[WORK TO COMPLETE]
Line by line, reproduce exactly the beginning of the listing below, ending with the line that contains "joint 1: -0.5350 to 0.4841" and adding nothing.

[EXTRACTED ENTRIES]

────────

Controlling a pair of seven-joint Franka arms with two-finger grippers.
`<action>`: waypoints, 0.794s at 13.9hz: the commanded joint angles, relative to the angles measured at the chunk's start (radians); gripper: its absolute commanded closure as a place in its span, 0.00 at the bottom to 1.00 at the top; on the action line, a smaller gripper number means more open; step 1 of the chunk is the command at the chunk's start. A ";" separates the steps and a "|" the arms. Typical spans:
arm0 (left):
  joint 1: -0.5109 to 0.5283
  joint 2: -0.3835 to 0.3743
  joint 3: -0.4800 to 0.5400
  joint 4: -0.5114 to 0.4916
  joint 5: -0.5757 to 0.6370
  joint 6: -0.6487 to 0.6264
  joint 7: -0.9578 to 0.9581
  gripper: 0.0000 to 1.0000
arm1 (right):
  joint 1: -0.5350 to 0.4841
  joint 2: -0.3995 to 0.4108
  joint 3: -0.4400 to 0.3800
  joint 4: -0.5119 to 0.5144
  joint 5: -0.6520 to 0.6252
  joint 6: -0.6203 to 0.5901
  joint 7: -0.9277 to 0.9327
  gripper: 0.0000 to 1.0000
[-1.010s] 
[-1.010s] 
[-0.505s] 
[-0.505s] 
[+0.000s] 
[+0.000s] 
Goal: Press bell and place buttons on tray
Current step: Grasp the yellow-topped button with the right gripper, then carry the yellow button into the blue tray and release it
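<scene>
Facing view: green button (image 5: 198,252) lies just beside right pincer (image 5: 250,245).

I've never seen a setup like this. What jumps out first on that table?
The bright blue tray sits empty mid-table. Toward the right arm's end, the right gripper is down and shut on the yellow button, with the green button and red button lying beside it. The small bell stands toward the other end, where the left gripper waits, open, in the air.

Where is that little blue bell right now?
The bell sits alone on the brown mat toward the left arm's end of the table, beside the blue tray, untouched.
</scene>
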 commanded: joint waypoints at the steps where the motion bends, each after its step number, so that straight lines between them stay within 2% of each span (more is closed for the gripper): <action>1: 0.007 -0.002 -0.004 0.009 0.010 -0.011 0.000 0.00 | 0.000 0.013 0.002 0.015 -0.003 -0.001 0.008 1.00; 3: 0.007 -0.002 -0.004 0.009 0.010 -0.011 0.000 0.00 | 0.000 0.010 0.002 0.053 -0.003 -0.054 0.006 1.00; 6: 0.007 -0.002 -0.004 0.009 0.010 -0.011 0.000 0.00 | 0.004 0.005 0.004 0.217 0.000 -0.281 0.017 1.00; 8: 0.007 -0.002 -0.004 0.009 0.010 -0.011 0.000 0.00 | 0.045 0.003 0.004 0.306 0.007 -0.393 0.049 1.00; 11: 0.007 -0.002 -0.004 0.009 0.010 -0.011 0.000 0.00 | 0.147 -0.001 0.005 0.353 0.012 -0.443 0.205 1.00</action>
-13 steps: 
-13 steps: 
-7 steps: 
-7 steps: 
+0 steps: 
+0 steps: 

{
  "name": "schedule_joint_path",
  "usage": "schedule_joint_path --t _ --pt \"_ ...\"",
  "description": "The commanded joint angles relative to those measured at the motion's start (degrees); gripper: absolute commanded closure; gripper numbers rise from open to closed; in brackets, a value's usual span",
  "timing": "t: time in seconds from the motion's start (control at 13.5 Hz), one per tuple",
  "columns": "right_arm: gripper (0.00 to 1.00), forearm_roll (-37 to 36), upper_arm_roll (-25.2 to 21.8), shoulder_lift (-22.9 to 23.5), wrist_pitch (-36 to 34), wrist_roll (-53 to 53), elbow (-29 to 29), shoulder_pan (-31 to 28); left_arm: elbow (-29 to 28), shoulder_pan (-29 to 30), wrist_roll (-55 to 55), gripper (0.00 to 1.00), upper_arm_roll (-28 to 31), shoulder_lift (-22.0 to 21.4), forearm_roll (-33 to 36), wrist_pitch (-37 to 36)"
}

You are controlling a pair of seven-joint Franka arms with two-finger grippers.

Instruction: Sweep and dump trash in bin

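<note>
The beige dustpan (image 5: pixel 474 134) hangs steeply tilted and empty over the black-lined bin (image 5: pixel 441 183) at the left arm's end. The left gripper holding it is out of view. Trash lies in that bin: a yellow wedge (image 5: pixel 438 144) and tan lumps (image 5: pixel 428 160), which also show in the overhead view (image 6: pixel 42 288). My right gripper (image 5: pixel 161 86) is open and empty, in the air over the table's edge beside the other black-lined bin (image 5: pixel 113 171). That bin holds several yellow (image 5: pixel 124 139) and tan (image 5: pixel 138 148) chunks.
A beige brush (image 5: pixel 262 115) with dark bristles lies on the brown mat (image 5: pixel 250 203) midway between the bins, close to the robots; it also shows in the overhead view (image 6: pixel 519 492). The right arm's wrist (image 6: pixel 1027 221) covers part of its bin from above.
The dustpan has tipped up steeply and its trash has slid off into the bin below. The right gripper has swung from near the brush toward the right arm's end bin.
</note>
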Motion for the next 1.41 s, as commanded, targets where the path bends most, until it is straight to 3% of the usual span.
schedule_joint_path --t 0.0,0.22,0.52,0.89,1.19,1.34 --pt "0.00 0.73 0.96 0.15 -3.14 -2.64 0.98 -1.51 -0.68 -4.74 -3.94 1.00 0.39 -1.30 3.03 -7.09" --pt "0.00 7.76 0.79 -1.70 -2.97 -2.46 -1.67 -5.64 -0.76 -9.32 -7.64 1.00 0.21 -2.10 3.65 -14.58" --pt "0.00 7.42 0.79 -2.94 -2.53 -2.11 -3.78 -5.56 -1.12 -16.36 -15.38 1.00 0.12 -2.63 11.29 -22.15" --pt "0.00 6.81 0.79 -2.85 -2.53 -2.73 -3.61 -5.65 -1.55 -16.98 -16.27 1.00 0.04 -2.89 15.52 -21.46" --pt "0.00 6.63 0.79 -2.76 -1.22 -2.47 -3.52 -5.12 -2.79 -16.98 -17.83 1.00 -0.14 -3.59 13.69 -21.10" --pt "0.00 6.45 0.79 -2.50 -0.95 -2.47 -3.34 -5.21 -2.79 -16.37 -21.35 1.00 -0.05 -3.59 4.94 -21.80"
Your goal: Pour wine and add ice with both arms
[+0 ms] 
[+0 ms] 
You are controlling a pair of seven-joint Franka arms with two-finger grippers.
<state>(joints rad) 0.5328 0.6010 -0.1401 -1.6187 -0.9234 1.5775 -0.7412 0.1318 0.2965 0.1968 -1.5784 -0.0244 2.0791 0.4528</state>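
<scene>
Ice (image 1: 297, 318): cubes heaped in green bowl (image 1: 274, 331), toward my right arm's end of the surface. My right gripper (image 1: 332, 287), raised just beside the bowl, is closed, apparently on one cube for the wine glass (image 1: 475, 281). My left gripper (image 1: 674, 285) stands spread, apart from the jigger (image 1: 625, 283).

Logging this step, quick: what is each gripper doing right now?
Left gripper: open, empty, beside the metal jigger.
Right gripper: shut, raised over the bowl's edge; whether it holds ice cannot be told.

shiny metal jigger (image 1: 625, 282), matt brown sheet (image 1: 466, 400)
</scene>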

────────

[ANSWER TO THE PROBLEM]
Controlling a pair of seven-joint Franka arms with two-finger grippers.
`<action>`: waypoints, 0.794s at 13.9hz: the commanded joint angles, relative to the angles measured at the chunk's start (radians); gripper: its absolute commanded closure as a place in its span, 0.00 at the bottom to 1.00 at the top; on the action line, a smaller gripper number means more open; step 1 of the chunk is the command at the chunk's start. A ";" separates the steps and a "|" the arms. Typical spans:
arm0 (left):
  joint 1: -0.5109 to 0.5283
  joint 2: -0.3835 to 0.3743
  joint 3: -0.4800 to 0.5400
  joint 4: -0.5114 to 0.4916
  joint 5: -0.5757 to 0.6370
  joint 6: -0.6487 to 0.6264
  joint 7: -0.9578 to 0.9581
  gripper: 0.0000 to 1.0000
arm1 (right):
  joint 1: -0.5350 to 0.4841

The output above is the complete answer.